Guide

Check-up time: 5 operation trends in senior living

2 minutes

Maximizing assets across senior living communities

The senior living industry is facing a conundrum: find a way to do everything with limited resources. But senior living communities also face rising costs in a time when funding is sparse. And with high priorities related to resident safety paired with minimal visibility into the needs of facilities managers, it can be challenging to know where to best allocate maintenance and operations spending.

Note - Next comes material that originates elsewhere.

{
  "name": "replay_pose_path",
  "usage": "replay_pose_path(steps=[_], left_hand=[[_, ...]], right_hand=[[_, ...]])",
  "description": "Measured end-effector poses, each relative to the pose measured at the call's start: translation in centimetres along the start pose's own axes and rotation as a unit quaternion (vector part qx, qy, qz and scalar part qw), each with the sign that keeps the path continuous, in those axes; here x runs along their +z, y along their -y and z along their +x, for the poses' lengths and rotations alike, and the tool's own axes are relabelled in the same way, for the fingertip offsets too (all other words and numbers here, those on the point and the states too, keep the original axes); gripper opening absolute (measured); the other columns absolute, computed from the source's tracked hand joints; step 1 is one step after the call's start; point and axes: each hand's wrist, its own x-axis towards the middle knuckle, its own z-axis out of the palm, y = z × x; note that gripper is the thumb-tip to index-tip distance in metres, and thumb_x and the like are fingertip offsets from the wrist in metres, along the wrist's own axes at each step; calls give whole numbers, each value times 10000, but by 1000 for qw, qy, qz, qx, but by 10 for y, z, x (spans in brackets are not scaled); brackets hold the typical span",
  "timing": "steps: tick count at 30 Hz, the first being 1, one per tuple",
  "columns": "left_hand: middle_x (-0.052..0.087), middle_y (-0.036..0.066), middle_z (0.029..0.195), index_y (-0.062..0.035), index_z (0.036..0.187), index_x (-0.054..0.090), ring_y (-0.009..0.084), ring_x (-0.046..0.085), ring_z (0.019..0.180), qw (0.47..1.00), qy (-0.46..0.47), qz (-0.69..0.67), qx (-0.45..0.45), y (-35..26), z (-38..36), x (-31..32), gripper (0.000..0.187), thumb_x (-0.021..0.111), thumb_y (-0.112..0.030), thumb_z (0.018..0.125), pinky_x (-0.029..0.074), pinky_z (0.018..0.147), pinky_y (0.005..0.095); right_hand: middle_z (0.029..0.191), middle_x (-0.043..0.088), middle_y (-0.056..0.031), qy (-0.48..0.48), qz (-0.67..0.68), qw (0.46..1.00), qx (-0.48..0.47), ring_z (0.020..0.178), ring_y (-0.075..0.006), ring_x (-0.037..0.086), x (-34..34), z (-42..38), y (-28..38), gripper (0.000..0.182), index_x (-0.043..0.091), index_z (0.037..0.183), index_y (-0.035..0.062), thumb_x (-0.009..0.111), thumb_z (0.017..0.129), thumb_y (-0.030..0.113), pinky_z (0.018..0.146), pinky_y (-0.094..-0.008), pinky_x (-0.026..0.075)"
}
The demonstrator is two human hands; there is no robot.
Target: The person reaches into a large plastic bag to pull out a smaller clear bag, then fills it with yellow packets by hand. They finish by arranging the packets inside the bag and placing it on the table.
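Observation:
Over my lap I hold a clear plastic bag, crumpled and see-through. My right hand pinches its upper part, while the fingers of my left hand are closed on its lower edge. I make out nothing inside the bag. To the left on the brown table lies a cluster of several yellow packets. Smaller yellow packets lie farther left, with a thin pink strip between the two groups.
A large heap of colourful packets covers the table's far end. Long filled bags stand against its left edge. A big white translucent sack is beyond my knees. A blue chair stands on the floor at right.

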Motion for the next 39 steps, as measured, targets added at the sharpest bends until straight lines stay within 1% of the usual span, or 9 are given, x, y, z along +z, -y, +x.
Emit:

From boosting the quality of experience for associates and residents to modernizing communities, administrators must find ways to pay for it all while tackling the challenges of hiring and staffing across functions.

Senior living is a complex use case; with a day-to-day, unquestioned need to provide time-critical, clean and safe services to the community, there aren’t shortcuts for asset managers to ensure communities perform optimally. Now, leaders need to think more proactively about how to address aging and less energy-efficient facilities. Managing an asset over its lifecycle is one key to maintaining the communities needed by associates and residents—so long as funding can be found to support operations.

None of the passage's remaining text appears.